ISSN 1392-3196 / e-ISSN 2335-8947
Zemdirbyste-Agriculture, vol. 101, No. 4 (2014), p. 395–402
DOI  10.13080/z-a.2014.101.050

The influence of soil preparation on the development of ground vegetation in forest plantations on arable farmland and forest clear-cut areas

Vytautas SUCHOCKAS, Antanas MALINAUSKAS, Gintautas URBAITIS, Alfas PLIŪRA

Abstract

The influence of soil preparation on the development of ground vegetation during the establishment of forest plantations was studied. It was found that in the first-year plantations on former farmland the least biomass of ground vegetation develops on furrows. Complete soil tillage to the depth of 22–27 cm, ploughed in berms or elimination of weeds with Roundup Bio may reduce the biomass of ground vegetation by up to two times. Soil ploughing in berms or piles always reduced the mass of weeds.

In the second year of plantations’ growth, differences in the biomass of weeds among different soil preparation treatments decreased. On fresh clear-cut areas of fertile mineral soils any mechanical method of soil preparation reduced the biomass of ground vegetation. With increasing soil preparation depth (down to 40 cm) and the width of the strip (up to 100 cm), the biomass of ground vegetation decreased.

The least (4–9 times less compared with unprepared soil) ground vegetation biomass was observed when the soil had been prepared in furrows, berms or piles.

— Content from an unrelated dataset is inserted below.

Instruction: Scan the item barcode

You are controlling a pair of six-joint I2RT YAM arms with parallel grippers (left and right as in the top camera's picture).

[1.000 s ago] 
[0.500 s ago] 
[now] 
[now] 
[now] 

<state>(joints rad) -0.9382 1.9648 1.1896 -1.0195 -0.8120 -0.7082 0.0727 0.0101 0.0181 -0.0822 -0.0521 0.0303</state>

Soil preparation method affected also the height of ground vegetation. It depended on soil fertility and moisture content, weed species, spring and summer weather conditions.

The shading class of seedlings and the volume of plantation tending depended on soil preparation method too. Seedlings planted on wide (100 cm) furrows and on 30 cm high piles were the least shaded, while those growing on unprepared, completely ploughed soil or on inverted humus mounds experienced the greatest suppression.

Key words: berm, development of ground vegetation, forest plantations, furrow, soil preparation.